The java.net services are very sophisticated. They not only can send/receive HTTP exchanges, they can even automatically and transparently manage cookies. Which is why rolling your own client only makes sense as an academic exercise.

But what actually goes over the wire, reduced to basics is simply this:

1. Command (GET/POST, etc.)
2. Header(s) optional. Cookies are headers, too!
3. 1 blank line (required if content will follow)
4. content (optional - you should include a Content-Type header to indicate what the data format is)

Which, you'll notice, follows the sequence that you outlined in detail.
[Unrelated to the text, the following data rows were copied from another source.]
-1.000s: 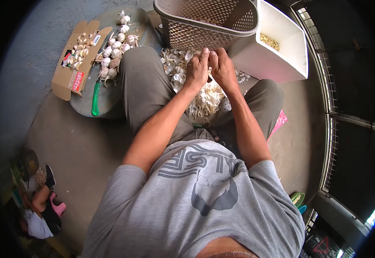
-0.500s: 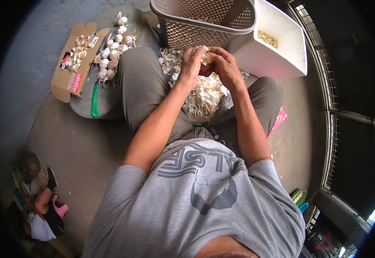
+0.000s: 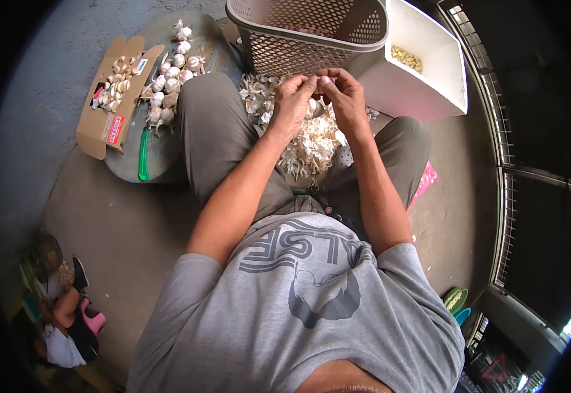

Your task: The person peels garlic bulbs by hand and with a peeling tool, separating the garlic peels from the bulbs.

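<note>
My left hand and my right hand meet over a heap of papery garlic skins between my knees. Thumbs and index fingers of both pinch together at the tips, around a small piece of garlic mostly hidden by them. Just below the fingertips, a pale garlic bulb shows between the palms, close against my left hand's curled fingers. To the left, whole garlic bulbs lie on a round grey surface, beside a green-handled tool whose far end is hidden among them.
An opened cardboard box holds loose cloves. Ahead stand a perforated plastic basket and a white foam box with peeled cloves inside. Another person sits at the lower left. Pink plastic lies by my right knee.
My fingertips have come together in a pinch, with the hands turned slightly. The garlic that showed between the upper fingers is now covered, and a bulb shows lower down.
</note>
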The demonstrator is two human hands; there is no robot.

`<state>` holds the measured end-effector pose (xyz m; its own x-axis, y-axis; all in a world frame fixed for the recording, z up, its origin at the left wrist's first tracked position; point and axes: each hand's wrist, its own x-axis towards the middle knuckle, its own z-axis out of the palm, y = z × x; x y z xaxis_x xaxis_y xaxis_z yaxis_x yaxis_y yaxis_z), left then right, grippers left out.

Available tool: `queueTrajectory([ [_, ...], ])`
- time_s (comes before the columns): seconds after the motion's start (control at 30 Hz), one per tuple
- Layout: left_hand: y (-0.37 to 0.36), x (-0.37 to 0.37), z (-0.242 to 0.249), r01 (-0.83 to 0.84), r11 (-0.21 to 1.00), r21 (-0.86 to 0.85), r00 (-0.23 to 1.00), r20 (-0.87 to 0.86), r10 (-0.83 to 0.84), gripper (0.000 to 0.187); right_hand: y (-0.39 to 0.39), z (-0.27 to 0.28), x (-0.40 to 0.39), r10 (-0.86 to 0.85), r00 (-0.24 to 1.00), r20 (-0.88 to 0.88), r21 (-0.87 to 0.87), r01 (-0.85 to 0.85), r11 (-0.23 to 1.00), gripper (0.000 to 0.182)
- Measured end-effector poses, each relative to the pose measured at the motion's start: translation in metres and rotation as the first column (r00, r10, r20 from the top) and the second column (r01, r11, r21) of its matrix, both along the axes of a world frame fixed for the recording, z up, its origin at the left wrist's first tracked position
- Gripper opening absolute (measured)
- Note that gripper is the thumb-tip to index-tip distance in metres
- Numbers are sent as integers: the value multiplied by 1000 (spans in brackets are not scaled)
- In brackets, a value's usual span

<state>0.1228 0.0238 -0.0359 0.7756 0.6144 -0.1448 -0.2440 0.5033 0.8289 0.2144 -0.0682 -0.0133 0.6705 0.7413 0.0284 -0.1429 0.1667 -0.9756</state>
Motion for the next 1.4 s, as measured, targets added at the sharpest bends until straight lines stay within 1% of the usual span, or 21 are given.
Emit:
queueTrajectory([
  [0.03,0,2,-5,-18,1000,-21,1000,9,18,24,0,0,0,28,999,-27,5,-28,1000,18],
  [0.13,1,2,-10,-29,999,-38,999,-25,28,24,5,2,-1,56,946,320,-321,52,946,22],
  [0.17,1,2,-11,-25,999,-35,999,-47,23,24,4,2,-8,18,931,365,-261,84,962,26],
  [0.27,3,3,-15,6,993,-118,999,-32,-10,21,5,4,-15,2,868,497,-252,142,957,25],
  [0.4,6,-3,-4,65,978,-197,997,44,-58,21,4,1,-10,-13,915,403,-154,82,985,22],
  [0.47,11,-5,-10,97,969,-228,994,78,-81,21,1,1,-6,16,998,60,-140,-7,990,22],
  [0.5,13,-6,-8,85,948,-308,996,47,-74,20,1,4,-5,36,992,-117,-120,-50,992,23],
  [0.6,11,-7,-3,105,945,-309,994,9,-108,20,-7,15,4,112,950,-292,-101,-147,984,22],
  [0.63,10,-3,-8,95,962,-255,995,10,-96,21,-9,9,10,131,948,-291,-87,-162,983,20],
  [0.73,4,2,-5,49,989,138,998,-32,-45,24,-3,4,2,23,998,51,-166,-15,986,19],
  [0.77,3,0,-4,82,981,174,988,-145,-57,28,3,-8,1,-55,988,143,-93,68,993,18],
  [0.87,1,-3,-4,61,884,464,985,-169,21,30,2,-6,0,-92,984,151,-215,124,969,18],
  [0.9,2,-3,2,50,875,482,983,-179,42,32,1,-5,1,-77,990,122,-235,104,966,18],
  [0.97,1,-8,13,127,808,576,954,-293,59,33,-2,-2,5,-49,997,63,-273,65,960,19],
  [1.0,0,-11,20,169,769,616,935,-348,74,34,0,-4,4,-60,984,171,-231,99,968,19],
  [1.07,3,-6,5,129,812,569,958,-282,45,34,4,-11,1,-89,922,376,-138,151,979,20],
  [1.17,9,-6,-6,135,864,486,973,-229,-24,30,-3,9,-1,-1,994,107,-221,24,975,18],
  [1.2,11,-3,-13,136,909,393,981,-181,-68,29,-3,5,2,9,998,-57,-166,-18,986,15],
  [1.27,12,3,-32,149,970,192,988,-73,-137,28,-9,19,5,66,976,-210,-158,-100,982,13],
  [1.3,14,1,-26,163,959,230,987,-46,-156,25,-12,18,9,117,943,-310,-72,-146,987,12],
  [1.4,11,-4,-7,219,974,59,974,48,-222,23,-19,18,21,220,859,-462,56,-220,974,12],
])
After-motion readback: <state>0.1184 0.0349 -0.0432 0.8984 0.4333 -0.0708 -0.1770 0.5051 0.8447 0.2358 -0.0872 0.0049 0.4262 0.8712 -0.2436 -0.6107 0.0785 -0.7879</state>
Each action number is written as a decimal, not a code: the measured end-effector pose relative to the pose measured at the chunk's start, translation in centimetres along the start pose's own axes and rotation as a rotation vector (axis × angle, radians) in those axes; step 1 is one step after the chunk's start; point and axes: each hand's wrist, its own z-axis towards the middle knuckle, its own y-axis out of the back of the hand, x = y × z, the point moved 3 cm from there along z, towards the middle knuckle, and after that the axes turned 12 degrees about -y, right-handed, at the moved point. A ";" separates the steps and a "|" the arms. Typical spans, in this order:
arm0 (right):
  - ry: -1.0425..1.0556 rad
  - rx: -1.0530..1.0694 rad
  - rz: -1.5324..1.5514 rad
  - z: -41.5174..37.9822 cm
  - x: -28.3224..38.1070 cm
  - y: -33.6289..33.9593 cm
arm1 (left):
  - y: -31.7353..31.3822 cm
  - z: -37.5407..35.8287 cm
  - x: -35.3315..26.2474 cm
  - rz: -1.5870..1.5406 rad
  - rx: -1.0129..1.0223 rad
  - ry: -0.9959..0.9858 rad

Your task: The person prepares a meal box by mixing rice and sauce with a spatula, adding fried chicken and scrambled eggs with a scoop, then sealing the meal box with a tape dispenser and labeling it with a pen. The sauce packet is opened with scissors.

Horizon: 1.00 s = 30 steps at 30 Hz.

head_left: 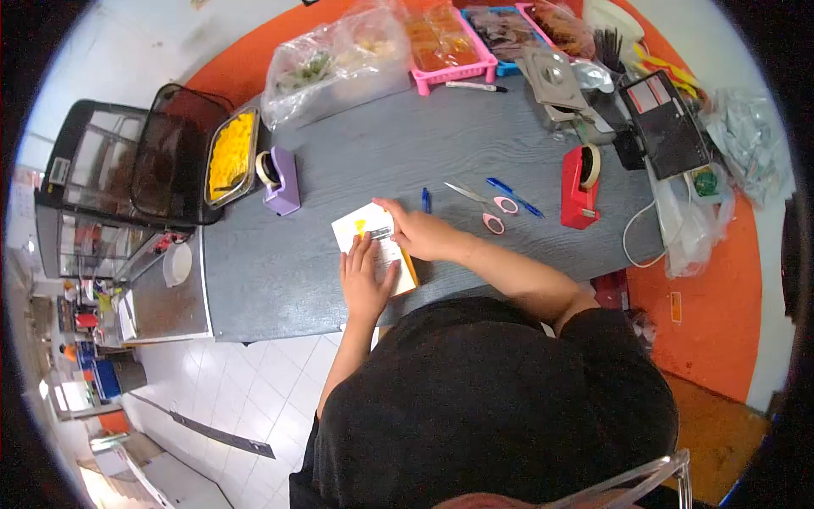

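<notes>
A white booklet or pad with a yellow mark, dark print and a yellow-orange side edge lies at the front of the grey table. My left hand rests flat on its face, fingers spread. Around its upper right edge, my right hand is closed, with part of the fingers hidden. Just beyond the booklet are a blue pen cap, pink-handled scissors and a blue pen.
A purple tape dispenser stands left, beside a tray of yellow food. To the right is a red tape dispenser. Along the back sit a plastic bag, a pink basket, a black marker and metal containers.
</notes>
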 end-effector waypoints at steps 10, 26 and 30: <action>-0.026 -0.032 -0.048 2.1 -0.5 0.3 | 0.6 0.2 -0.8 0.030 0.113 -0.046; 0.093 -0.073 -0.474 2.0 -0.3 -1.2 | 0.3 -0.3 -0.6 0.067 0.055 0.020; -0.081 -0.009 -0.137 2.0 -1.0 -0.1 | 0.3 -0.2 -0.5 0.079 0.058 0.035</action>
The blank line(3) is critical, since it's how the server knows when to stop treating the incoming data as headers and when to start treating incoming data as data (for example HTML form posts).

Finally, as I said, HTTP is a text protocol, but "text" is a loose term. In terms of this particular protocol, it's something that falls within the accepted character coding of the target system, and it's broken into single lines, which may be terminated with CR/LF or simply LF (also known as NL  for newline) control codes. The CR, is, in fact, to be ignored.
 
Don't get me started about those stupid light bulbs.